Los medios de comunicación comenzaron a llamarlo y a hacerle entrevistas. Alejandro comenzó a hacer declaraciones en las radios, en la televisión y en los medios gráficos. En pocos días se hizo famoso. El exponía sus argumentos con tal convicción y serenidad que cautivaba a una gran cantidad de televidentes. Empezó a decir que quería inaugurar una nueva moral. Comenzó a preguntar a sus entrevistadores y al público: ¿Quién hace más daño, un asesino, una crisis económica, una jugada en la bolsa, una quiebra o una intoxicación por derrames fluviales? Alejandro creía que estas cuestiones pueden enfermar mucha gente, inducir suicidios y desorganizar más gravemente el cuerpo social que un homicidio y por lo tanto debían ser penadas por la ley más fuertemente que un homicidio. El creía que había cometido un delito y que debía cumplir con la pena pero también estaba convencido de que se debía penar con la cadena perpetua o la pena de muerte según la legislación de cada país a los que diariamente enfermaban y mataban gente con sus acciones irresponsables. Estaba cansado de ver como muchos grandes monopolios u oligopolios ante cualquier denuncia por contaminación ambiental salían ilesos gracias a los grandes estudios jurídicos que contrataban y a alguna que otra multa  o soborno que pagaban. Las eventuales pérdidas por juicios ya estaban calculadas e incluidas en los precios de venta de sus productos.

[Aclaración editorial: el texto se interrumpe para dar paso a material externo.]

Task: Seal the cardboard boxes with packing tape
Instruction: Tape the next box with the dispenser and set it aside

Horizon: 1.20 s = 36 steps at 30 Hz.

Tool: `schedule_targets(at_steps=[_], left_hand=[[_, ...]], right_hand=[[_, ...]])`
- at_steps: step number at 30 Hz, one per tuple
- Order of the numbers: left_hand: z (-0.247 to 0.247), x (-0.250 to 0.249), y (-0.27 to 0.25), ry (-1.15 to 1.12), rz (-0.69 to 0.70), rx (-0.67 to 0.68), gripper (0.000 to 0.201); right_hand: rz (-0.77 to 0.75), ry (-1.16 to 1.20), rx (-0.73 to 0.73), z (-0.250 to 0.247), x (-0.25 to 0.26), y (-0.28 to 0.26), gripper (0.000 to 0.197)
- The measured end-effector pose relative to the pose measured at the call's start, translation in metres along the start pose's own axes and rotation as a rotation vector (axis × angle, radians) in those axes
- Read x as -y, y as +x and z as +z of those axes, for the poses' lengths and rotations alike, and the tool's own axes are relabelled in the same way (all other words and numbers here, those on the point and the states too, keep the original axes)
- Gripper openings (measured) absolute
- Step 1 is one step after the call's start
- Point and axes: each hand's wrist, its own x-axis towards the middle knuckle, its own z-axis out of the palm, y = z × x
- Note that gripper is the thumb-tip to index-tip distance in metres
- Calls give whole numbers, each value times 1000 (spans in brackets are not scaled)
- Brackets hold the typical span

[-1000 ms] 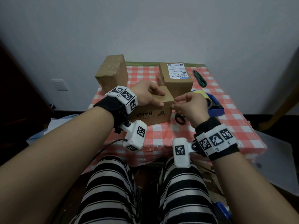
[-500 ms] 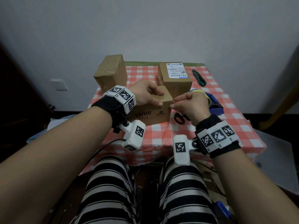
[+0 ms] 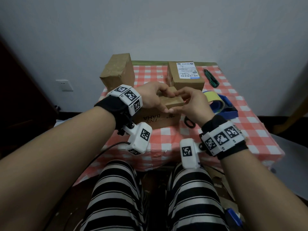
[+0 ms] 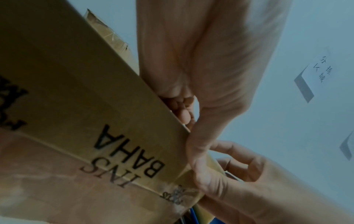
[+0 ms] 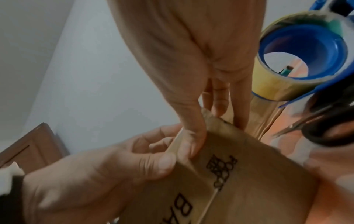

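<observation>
I have the printed cardboard box at the near middle of the table, right in front of my lap, and both hands meet at its near right top corner. My left hand lies over the top with the fingers curled onto the flaps and the thumb down on the front edge, which I judge keeps the flaps flat and the box from sliding. My right hand pinches the same corner, thumb on the front face and fingers over the top edge; I think I am pressing something down there, though I cannot tell whether tape lies under my fingers. The tape dispenser with its yellowish roll sits just to the right of the box, near enough to grab, and black scissors lie between them. 2 more boxes stand at the back, a plain one on the left and a labelled one on the right, with a green cutter beyond. The cloth is red and white check, the wall behind plain and pale, with a socket low on the left.
</observation>
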Motion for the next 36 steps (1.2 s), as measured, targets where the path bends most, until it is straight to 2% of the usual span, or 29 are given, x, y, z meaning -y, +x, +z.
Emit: schedule_targets(at_steps=[3,5,10,16,24,28,34,36], left_hand=[[-1,-2,0,13,-22,10,50],[-1,-2,0,-3,-33,10,52],[0,-2,-1,-23,-32,9,48],[1,-1,1,-41,-29,16,51],[1,1,3,-30,-16,10,50],[1,-1,3,-14,-11,14,49],[2,-1,1,-33,-13,-13,50],[-2,-2,-1,-53,-35,-19,50]], right_hand=[[78,22,154,-20,-3,0,58],[95,111,186,-25,-6,0,58],[42,111,46,-18,-11,3,49],[46,129,44,-21,-9,2,43],[97,277,10,-15,-13,-1,40],[141,363,41,-16,-11,0,37],[162,321,-5,-14,-9,-1,18],[189,323,6,-16,-8,0,19]])
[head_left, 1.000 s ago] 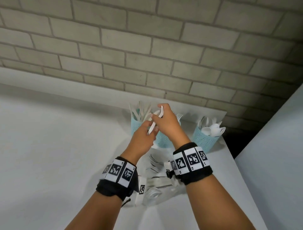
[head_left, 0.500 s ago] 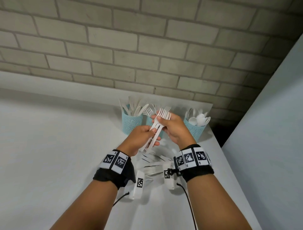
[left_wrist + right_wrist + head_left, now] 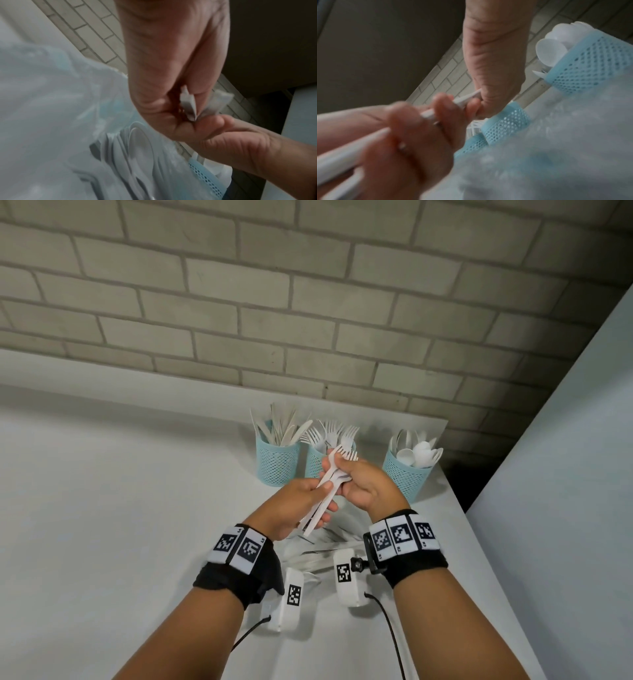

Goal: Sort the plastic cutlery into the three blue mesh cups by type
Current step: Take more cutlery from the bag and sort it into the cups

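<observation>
Forearms reach in from six o'clock of the head view, each with a black wrist strap bearing black-and-white code tags. Between the wrists, loose white cutlery lies on the white table, partly hidden by the two white camera pods.

Just beyond, at the centre, both hands share a small bundle of white forks. The left hand curls its fingers round the handle ends, which point toward seven o'clock. The right hand closes round the bundle higher up, and the tines stick out past its fingers toward one o'clock. The wrist views are blurred but show the handles pinched between fingers.

Farther out stand three blue mesh cups in a row. The knife cup sits at eleven o'clock of the hands, with blades fanned upward. The fork cup stands directly behind the held forks, just beside the knife cup. The spoon cup stands at two o'clock, apart from the others. A brick wall rises behind the table.
</observation>
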Motion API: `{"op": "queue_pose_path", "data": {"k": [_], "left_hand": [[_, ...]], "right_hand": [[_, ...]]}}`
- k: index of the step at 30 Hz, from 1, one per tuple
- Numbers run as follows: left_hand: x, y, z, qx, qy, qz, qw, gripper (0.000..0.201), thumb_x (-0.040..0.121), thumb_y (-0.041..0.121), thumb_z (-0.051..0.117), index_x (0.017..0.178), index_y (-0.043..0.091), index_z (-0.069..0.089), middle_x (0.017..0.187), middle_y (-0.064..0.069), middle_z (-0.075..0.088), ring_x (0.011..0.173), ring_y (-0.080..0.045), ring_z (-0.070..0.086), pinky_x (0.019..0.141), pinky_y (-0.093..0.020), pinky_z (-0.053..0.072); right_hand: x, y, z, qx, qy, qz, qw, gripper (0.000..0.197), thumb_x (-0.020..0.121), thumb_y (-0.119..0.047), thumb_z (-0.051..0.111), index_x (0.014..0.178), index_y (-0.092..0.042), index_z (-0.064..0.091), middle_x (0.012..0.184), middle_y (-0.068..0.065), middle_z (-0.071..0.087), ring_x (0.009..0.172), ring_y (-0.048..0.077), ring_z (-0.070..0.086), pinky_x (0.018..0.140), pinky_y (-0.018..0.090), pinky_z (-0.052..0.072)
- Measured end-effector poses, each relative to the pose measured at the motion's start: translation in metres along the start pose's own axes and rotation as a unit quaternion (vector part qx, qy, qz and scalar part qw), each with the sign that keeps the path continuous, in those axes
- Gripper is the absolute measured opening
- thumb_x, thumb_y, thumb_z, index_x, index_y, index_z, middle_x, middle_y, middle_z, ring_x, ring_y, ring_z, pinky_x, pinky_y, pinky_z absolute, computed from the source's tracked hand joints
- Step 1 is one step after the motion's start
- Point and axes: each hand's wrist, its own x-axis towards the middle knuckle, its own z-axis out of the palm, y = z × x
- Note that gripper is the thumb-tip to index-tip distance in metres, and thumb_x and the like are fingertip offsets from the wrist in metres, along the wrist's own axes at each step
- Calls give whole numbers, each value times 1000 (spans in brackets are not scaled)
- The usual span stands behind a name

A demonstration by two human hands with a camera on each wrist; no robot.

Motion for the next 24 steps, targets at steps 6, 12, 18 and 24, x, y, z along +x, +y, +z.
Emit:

Lentamente, Alejandro comenzó a levantar simpatías sobre sus dichos, no tanto sobre su acto claro está pero si por la nueva moral que pregonaba. Prontamente, el debate empezó a centrarse sobre los daños sanitarios y ambientales que producían algunas empresas, más que por su homicidio. Es más, algunos grupos religiosos menores lo tomaban de ejemplo. Algunas agrupaciones de izquierda lo reivindicaban. Otros grupos políticos más moderados lo censuraban pero a la vez comenzaron a hacer referencia sobre la política ambiental y sanitaria que Alejandro proclamaba, incluso sobre los interrogantes morales y jurídicos que planteaba.
A los pocos días Alejandro asistió a los Tribunales acompañado de su abogado. Para su sorpresa un grupo de manifestantes lo aclamaban a viva voz y con carteles sobre la escalinata. Lo habían apodado el “moralista”. Alejandro no dejaba de asombrarse pero al mismo tiempo comenzó a sentir que revivía, que rejuvenecía, sintió que este último proyecto de vida lo llenaba de esperanza. Sintió que estaba gestando un cambio cultural. Ya podía morir feliz.